En 2009, le Musée du Louvre ouvre pour la première fois ses portes à un cinéaste et choisit Tsai Ming-Liang pour lancer cette grande initiative internationale. Le film “Visage”, avec à nouveau Lee Kang Sheng et Jean Pierre Léaud, est ainsi coproduit par le Musée du Louvre et par JBA Production et sélectionné au Festival de Cannes en Compétition. Il reçoit les prix du Meilleur décor et meilleur costume au Golden Horse Festival de Taipei (Taiwan 2009) et au 4th Asian Film Awards AFA (Hong-Kong 2010). La même année, il répond à l’appel du Festival de Lucca en Italie et réalise “Madame Butterfly” pour centenaire de la naissance de Puccini. Le film, présenté au FID Marseille et dans d’innombrables festivals internationnaux est une relecture très libre de l’opéra, pour laquelle Ming-Liang retrouve la Malaisie et son actrice Pearly Chua.
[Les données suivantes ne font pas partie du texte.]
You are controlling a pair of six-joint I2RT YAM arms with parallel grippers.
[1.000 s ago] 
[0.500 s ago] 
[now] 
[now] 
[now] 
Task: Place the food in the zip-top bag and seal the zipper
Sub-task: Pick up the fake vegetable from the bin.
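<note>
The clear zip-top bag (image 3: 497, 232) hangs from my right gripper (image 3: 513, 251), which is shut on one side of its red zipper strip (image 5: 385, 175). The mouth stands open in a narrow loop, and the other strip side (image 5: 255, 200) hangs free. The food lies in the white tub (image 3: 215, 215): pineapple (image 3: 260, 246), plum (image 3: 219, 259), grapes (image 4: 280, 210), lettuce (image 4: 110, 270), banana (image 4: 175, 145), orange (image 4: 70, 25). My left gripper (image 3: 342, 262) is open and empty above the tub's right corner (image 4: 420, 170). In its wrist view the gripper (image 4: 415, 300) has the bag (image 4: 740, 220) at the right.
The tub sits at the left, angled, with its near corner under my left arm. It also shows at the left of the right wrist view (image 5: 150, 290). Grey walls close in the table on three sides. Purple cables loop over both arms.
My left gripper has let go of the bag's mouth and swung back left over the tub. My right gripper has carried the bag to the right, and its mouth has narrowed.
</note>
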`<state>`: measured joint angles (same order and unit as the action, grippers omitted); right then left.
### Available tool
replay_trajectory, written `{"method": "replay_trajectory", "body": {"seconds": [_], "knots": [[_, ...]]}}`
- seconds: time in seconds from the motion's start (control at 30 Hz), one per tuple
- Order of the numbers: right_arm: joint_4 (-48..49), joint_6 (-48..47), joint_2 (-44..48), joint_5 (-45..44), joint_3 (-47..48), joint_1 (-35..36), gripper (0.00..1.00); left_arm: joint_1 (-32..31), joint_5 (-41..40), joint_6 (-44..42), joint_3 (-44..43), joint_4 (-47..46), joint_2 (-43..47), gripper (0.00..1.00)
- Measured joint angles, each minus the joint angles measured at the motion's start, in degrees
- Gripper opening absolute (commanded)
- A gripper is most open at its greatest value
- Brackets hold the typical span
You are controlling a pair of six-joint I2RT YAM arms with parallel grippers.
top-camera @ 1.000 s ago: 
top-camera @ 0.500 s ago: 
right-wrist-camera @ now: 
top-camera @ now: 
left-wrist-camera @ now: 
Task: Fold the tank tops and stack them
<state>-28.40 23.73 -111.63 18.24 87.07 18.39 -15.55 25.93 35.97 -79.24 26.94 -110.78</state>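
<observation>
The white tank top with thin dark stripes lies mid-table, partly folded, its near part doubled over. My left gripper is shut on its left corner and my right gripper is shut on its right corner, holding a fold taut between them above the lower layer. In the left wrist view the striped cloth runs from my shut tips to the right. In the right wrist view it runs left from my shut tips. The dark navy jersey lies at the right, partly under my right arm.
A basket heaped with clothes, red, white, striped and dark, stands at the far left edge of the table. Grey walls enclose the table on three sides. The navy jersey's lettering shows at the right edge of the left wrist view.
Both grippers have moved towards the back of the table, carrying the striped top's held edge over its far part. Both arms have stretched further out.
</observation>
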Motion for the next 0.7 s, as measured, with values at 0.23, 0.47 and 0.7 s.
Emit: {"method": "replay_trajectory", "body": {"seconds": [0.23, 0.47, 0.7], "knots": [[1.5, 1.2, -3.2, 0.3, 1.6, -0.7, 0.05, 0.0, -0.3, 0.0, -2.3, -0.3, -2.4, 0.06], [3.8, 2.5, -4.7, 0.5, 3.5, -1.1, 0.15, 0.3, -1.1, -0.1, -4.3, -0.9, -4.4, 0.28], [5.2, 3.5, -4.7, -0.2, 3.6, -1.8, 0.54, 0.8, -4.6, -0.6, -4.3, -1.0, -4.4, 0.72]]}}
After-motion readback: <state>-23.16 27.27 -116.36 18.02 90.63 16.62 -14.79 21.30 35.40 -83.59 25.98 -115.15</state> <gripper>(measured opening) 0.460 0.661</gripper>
Depuis “Madame Butterfly”, Tsaï Ming-Liang prolonge ses réflexions sur les relations entre image, homme et espace à travers des formes cinématographiques plus courtes et visant l’épure. Il crée en 2007 « It is a Dream », « Erotice Space » et la série “Walker” en 2012-2013. “Walker- Hong Kong” a été présenté en cloture de la Semaine de la Critique au dernier Festival de Cannes et “Diamond Sutra” au dernier Festival de Venise.